Vickers raised his eyes to the ceiling.

“Hardly,” he squeaked. “Connie looked magnificently alive—just as she always does. I’m not taking family snaps to stand on the piano, you know. The whole point is to make a
statement.
The
essence
of Connie—that was what I was after. Not a
likeness
—any fool could do that.”

“Yes, but why make her look dead?” The young officer, perhaps more experienced than Vickers in matters of mortality, was not to be repressed.

“Not dead—deadly. A
femme fatale
,” Vickers replied on a note of triumph, for he loved nothing so much as explaining the obvious to the philistines.


La Belle Dame Sans Merci
—that’s how I see Constance. Perhaps …” He paused magnificently. “Perhaps you are not acquainted with the poem?”

“I’ve read the poem. Everyone’s read the poem. Perhaps you ought to print it next to the picture—just in case anyone misses the point.”

“My dears!” Vickers sighed a deep sigh. “I couldn’t. I wouldn’t. I simple
loathe
the obvious, don’t you?”

Constance turned away from this bickering. She glanced down at the small jeweled watch she wore pinned to the breast of her jacket—almost four; would Montague Stern never come?—and forced herself to look around her, to examine the drawing room in which she sat.

This drawing room, she felt, could assist her. Maud might lay claim to it, but Constance doubted that. Stern had certainly paid for these things. Perhaps chosen them. In this room, and in these objects, there could be a key to the man she sought.

The drawing room was already, in its way, famous. Its modernity, its eclecticism, had already been celebrated at length in numerous periodicals, all of which Constance had read. It was not, perhaps, to Constance’s own taste, for it was an understated room—arresting, in the first instance, because of its absence of clutter.

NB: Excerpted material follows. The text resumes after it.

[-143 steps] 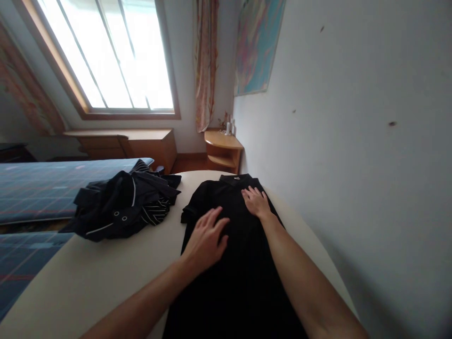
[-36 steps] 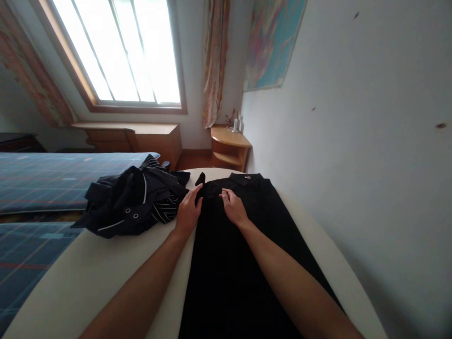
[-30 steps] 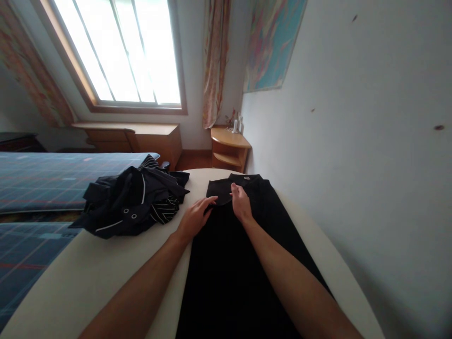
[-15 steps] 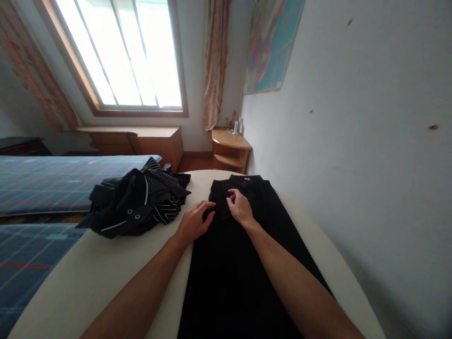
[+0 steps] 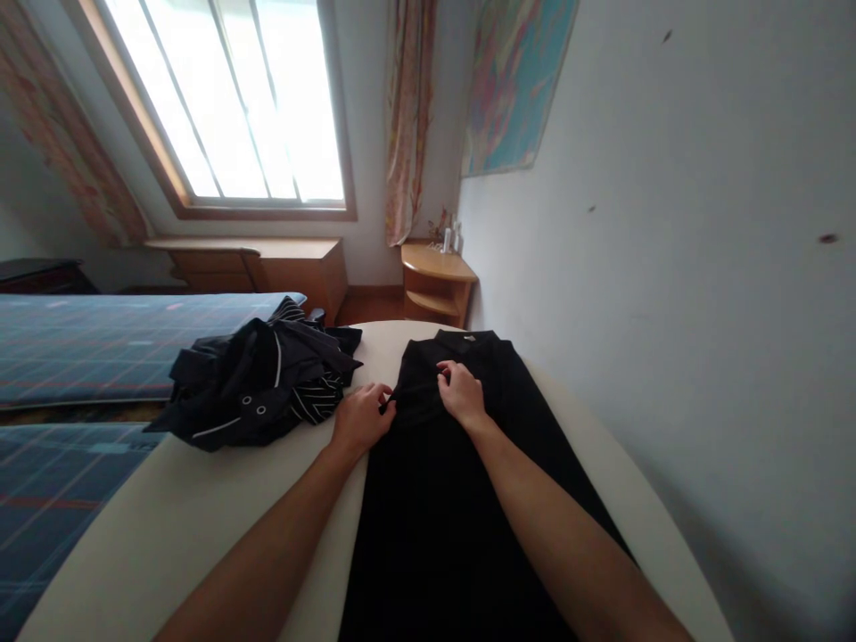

It was a room some of Gwen’s friends might have judged vulgar, for—with a peculiarly English snobbishness—they held that a room should look a little shabby, that anything too perfect or too obviously expensive declared itself as nouveau riche.

Perhaps this room was a little too careful, a little too rich, but Constance did not mind. She looked at it, she listened to its stream of coded messages, and she understood: The person who created this room was a paradox, an ascetic who could not resist beautiful things.

For beautiful things—and rare things—lay all around her, displayed with a museum’s care:
sangde boeuf
porcelain, ranked upon a French commode; a rug beneath her feet which was as complex and delightful as a flower garden. And then the pictures! These paintings, which Constance had previously never liked, now sang to her.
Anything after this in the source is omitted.